Korkmaz– Zarrab'ın uçağında.
Savcılık– Uçaktaki bu görüşmenin içeriğini kaydetmiş miydiniz?
Korkmaz– Hayır
Savcılık– Soruşturmanız uyarınca, uçaktaki bu görüşmenin ardından herhangi bir ödeme yapıldığını belirleyebildiniz mi?
Korkmaz– TÜRGEV'e 2 milyon ve 1 milyonluk ödemeler yapıldı.
(Savcılık
bu aşamada, Zarrab'ın çalışanlarından olan Murat Öziş'in elinde siyah
bir çantayla TÜRGEV’in bulunduğu binanın dış kapısında çekilmiş bir
fotoğrafı kanıt olarak sundu)
(Savcılık 12 Eylül 2013 Süleyman
Aslan Zarrab Viber mesajını kanıt olarak sundu. Mesajlaşmada, “İran
bağlantılı olarak, olmaz ama dedim, merak etmeyin bir yol buluruz dedim.
O da bulursan yap dedi” ifadesi Korkmaz'a gösterildi)
Savcılık– Aslan Bey bu toplantıda ne talep edilmesini istediğini söylüyor?

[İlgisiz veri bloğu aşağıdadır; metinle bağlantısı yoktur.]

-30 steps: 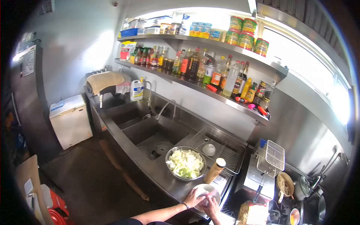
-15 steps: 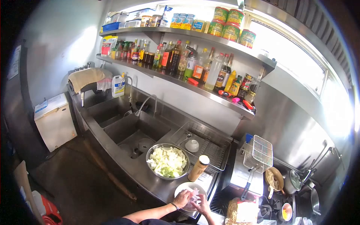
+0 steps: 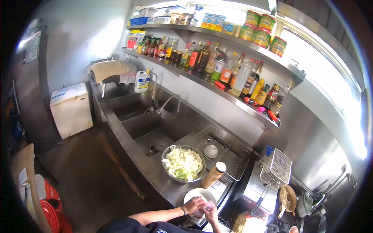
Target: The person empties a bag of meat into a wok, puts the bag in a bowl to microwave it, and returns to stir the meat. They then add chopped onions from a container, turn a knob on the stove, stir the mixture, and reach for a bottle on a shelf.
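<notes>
Over a white bowl point(image 3: 198, 191) on the counter, my two hands are close together. My left hand point(image 3: 193, 205) and my right hand point(image 3: 211, 214) both have their fingers closed on a thin, pinkish, partly see-through thing point(image 3: 210, 204) that looks like a plastic bag. What is inside it I cannot make out. Behind the bowl stands a tan bottle point(image 3: 211, 178) with a white cap. A steel bowl point(image 3: 164, 171) full of chopped pale green cabbage point(image 3: 184, 163) sits to the left of the bottle.
Behind the cabbage are a double sink point(image 3: 155, 132) and a wire dish rack point(image 3: 237, 165) with a small white bowl point(image 3: 211, 151). To the right, a fryer basket point(image 3: 280, 167), a pan point(image 3: 286, 198) and a packet of noodles point(image 3: 241, 222) surround the stove. Bottles fill the wall shelf point(image 3: 186, 70).
The head view has turned left, so the room appears shifted to the right. My hands have drawn closer together, and less of the pinkish bag shows between them.
</notes>
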### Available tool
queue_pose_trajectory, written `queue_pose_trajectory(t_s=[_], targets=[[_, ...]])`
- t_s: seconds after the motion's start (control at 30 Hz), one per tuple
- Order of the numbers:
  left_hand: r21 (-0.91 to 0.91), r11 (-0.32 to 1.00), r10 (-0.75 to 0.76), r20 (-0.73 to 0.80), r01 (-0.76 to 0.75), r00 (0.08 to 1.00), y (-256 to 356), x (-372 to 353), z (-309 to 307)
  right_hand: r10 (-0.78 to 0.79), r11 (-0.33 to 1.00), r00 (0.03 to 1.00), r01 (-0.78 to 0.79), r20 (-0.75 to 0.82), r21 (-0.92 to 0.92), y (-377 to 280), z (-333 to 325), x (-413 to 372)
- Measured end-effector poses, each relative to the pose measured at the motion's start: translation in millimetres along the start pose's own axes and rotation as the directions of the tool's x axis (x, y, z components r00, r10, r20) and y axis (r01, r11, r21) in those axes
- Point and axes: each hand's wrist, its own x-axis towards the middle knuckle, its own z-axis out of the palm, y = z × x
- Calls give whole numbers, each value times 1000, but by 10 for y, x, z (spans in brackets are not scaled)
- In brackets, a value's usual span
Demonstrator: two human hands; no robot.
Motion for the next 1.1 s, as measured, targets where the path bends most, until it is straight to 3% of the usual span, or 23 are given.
queue_pose_trajectory(t_s=[0.03,0.1,0.17,0.23,0.33,0.4,0.47,0.53,0.6,0.63,0.7,0.73,0.77,0.83,0.87,0.9,0.97,1.03,1.07,1.1], targets=[[4,1000,-17,-14,17,1000,2,-3,7,29,995,1000,-28,-3,100,-1,-19,-11],[-161,985,-53,-1,53,999,-17,20,11,98,947,995,-91,-9,308,16,-29,-31],[-121,981,-137,111,150,984,-64,-20,-10,81,953,996,-68,-33,295,210,-56,-61],[-84,996,-29,170,43,985,-226,-78,46,73,959,995,-50,-73,280,243,-104,-83],[-68,990,-107,201,123,974,-304,-113,104,71,954,995,-49,-66,295,239,-116,-97],[-123,976,-159,153,179,975,-297,-129,128,81,983,996,-84,25,161,162,-149,-93],[-180,958,-207,112,225,972,-259,-138,155,128,970,990,-136,54,203,27,-145,-69],[-231,878,-435,-23,419,900,-184,-122,195,168,953,982,-183,81,240,19,-153,-38],[-226,890,-425,-92,396,901,-137,-49,209,-223,970,967,232,121,-74,118,-156,18],[-221,899,-416,-157,379,896,-116,-18,203,-225,969,967,235,121,-74,143,-149,57],[-216,905,-400,-146,366,905,-184,-24,306,-98,990,972,118,213,-82,96,-146,89],[-229,870,-478,-177,436,861,-211,-14,362,55,997,982,-46,178,-58,-84,-183,50],[-243,830,-550,-209,502,809,-245,0,409,52,997,982,-42,183,-58,-68,-123,49],[-183,836,-549,-297,517,782,-266,0,477,-82,994,993,88,-84,72,-11,1,21],[-232,815,-580,-301,531,757,-293,3,496,4,986,989,20,-146,166,10,43,-10],[-280,792,-610,-305,543,732,-314,11,500,-144,989,964,148,-224,1,-13,35,-35],[-305,768,-637,-288,562,714,-352,-2,521,108,986,980,-84,-166,147,250,56,-60],[-394,717,-678,-197,576,709,-346,13,464,49,995,993,-39,-108,91,71,-20,-103],[-404,772,-614,-277,490,739,-339,23,493,-10,999,998,12,-62,40,17,-51,-128],[-463,698,-671,-157,546,725,-350,30,516,-9,999,1000,9,-5,-45,12,-86,-115]])
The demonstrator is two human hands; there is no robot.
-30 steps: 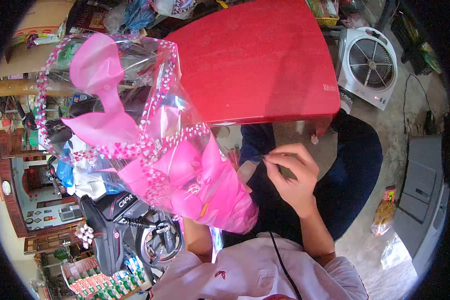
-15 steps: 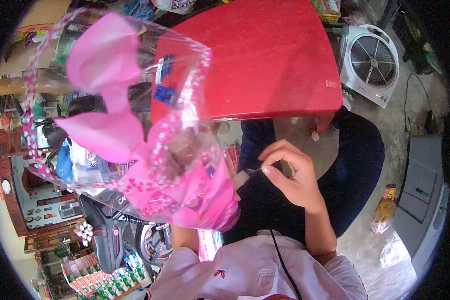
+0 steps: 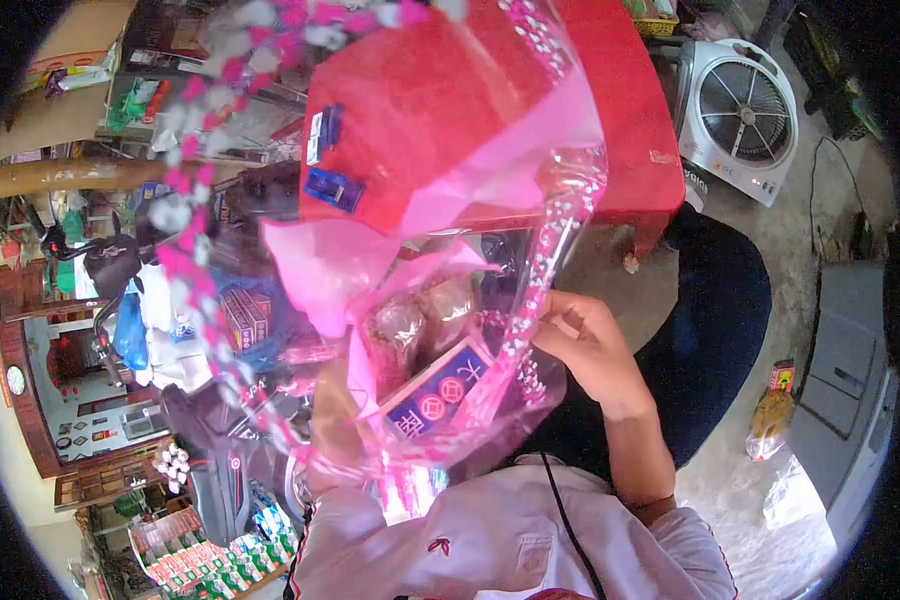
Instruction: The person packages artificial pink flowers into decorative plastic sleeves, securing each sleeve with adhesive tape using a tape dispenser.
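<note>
A gift bundle in clear plastic wrap [image 3: 560, 215], edged with pink and white dots, fills the middle. Inside it are pink paper sheets [image 3: 330, 270], brownish lumps in clear plastic [image 3: 395, 330] and a box with a blue label and red circles [image 3: 440, 400]. My left hand [image 3: 338, 425], blurred and seen partly through the wrap, holds the bundle up from its lower left; its fingers are hidden. At the bundle's right edge my right hand [image 3: 595, 345] is closed in a pinch, its fingertips partly behind the wrap.
Beyond the bundle stands a red table [image 3: 450, 120] with small blue packets [image 3: 332, 188] on it. A box fan [image 3: 740, 110] sits on the floor at the right. To the left are a motorbike [image 3: 220, 470] and shelves of goods [image 3: 210, 550].
The bundle has turned and tipped, so the box and the lumps inside now show. Its wrap has swung right over the table and reaches my right hand, which has barely moved.
</note>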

Korkmaz– Altın ticareti talep edildiğini söylüyor.
(Savcılık
16 Eylül tarihli ZarrabAslan telefon görüşmesini delil olarak ortaya
koyuyor. Burada geçen, Cargill ve Bunge adlı firmalara ilişkin bölümler
Korkmaz'a soruluyor)
Savcılık– Burada gördüğünüz ifadelerden ne anlıyorsunuz?
Korkmaz– Zarrab'ın sahte gıda ticareti uygulaması yapılırken, bazı uluslararası firmaların da aynı yöntemi uyguladıkları anlaşılıyor.
Hakim Berman (araya giriyor) Bu ifadenizi daha açık kelimelerle tekrar anlatır mısınız?
Korkmaz–
Halkbank'ta sadece bu konuda ticaret yapan müşteri Rıza Sarraf değildi.
Bu fon, diğer tüccarlar tarafından da kendi yaptıkları transit ticaret
sırasında kullanılan bir fondu. Bu anlaşılıyor.
Savcılık– Burada adı geçen firmaları biliyor musunuz?
Korkmaz– Açık kaynaklardan büyük firmalar olduğunu öğrenmiştim. Ancak onlar konusunda herhangi bir soruşturma yapmadım.